Still, it gave me cause to falter. "Yes, well, I can't very well rightly refuse him anything after he does the feudal thing and gets me out of the soup. And it's not like Jeeves, the remarkable cove that he is, has any more reason to listen to the wastrel, mentally negligible y.m. than he has to you, or Biffy."

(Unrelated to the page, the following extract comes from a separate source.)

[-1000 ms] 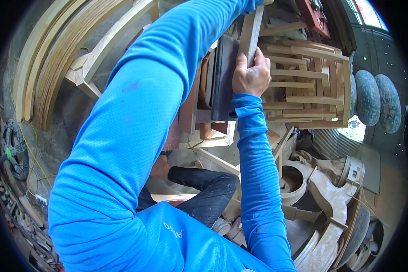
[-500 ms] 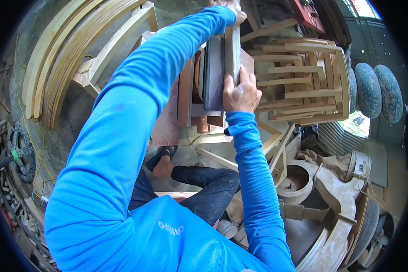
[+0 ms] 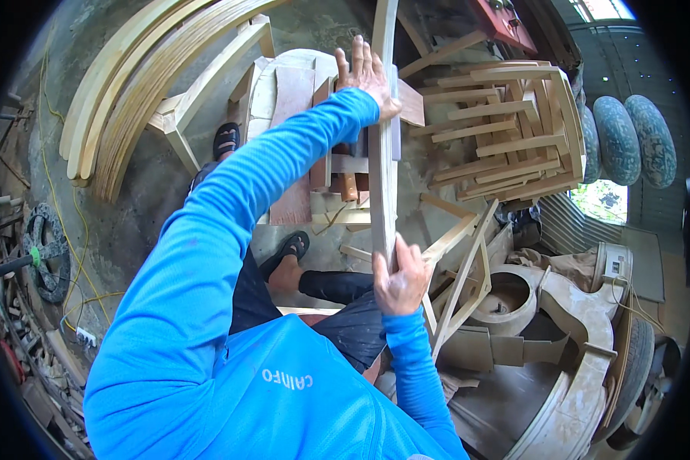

"Hey!" Ginger protested. "You and Biffy may as well be on the same level, but I'd say I'm a few steps above."

"Compared to Jeeves, we're all no different from Biffy," I said with a sad shake of my head.

"But you said Biffy married Jeeves's cousin and the man was alright with it. Maybe he doesn't care who he works for," Ginger said, in a pally, but ultimately misplaced attempt to cheer my spirits.

"Tcha," I retorted - of course a chap like Jeeves had Jeevesian standards. "Well, if he thought it'd be easy to get his way working for young Bertram, then the joke's on him, as I believe I've made perfectly clear to the man. I couldn't very well say why he sticks around. He knows I'm hardly qualified for the posish., not nearly upstanding or preeminent enough. Even if we were at school together, I'm hardly the sort of chap a cove like him would be chummy with."

"Just a minute, what's this about being chums at school? This is about Jeeves, your valet, right?"

"Yes, but if he'd've hardly spared Bertram W. a glance even if we were at the old school together, how could I possibly be equal to being the chap's feudal master and whatnot?"

"Now Bertie, the worst he can do is give you that cold shoulder if he doesn't like your tie, it's not like you have to listen to him, and if he's content to stay on, ties and all that aside, I don't see what the trouble is. Unless you'd like to do the rest of us a favor, that is."

"See if I do you any favors next time you're in the soup," I retorted.

"Come now, Bertie! You wouldn't leave an old friend in the soup. Just think of the old school!"

"Yes, yes, very well." I waved him off. "But a chap must do something, mustn't he? I can't live at the mercy of Jeeves's c. s. forever! I've just got to do something to prove once and for all that I really am equal to the posish., on his level and whatnot, I mean. I've just got to show him!"

"I say, that's the spirit," Ginger said encouragingly. "To Oxford ties and all that, eh?"

He raised his glass and I eagerly followed suit.

"Rather! I mean, hear, hear!" I downed the rest of the glass.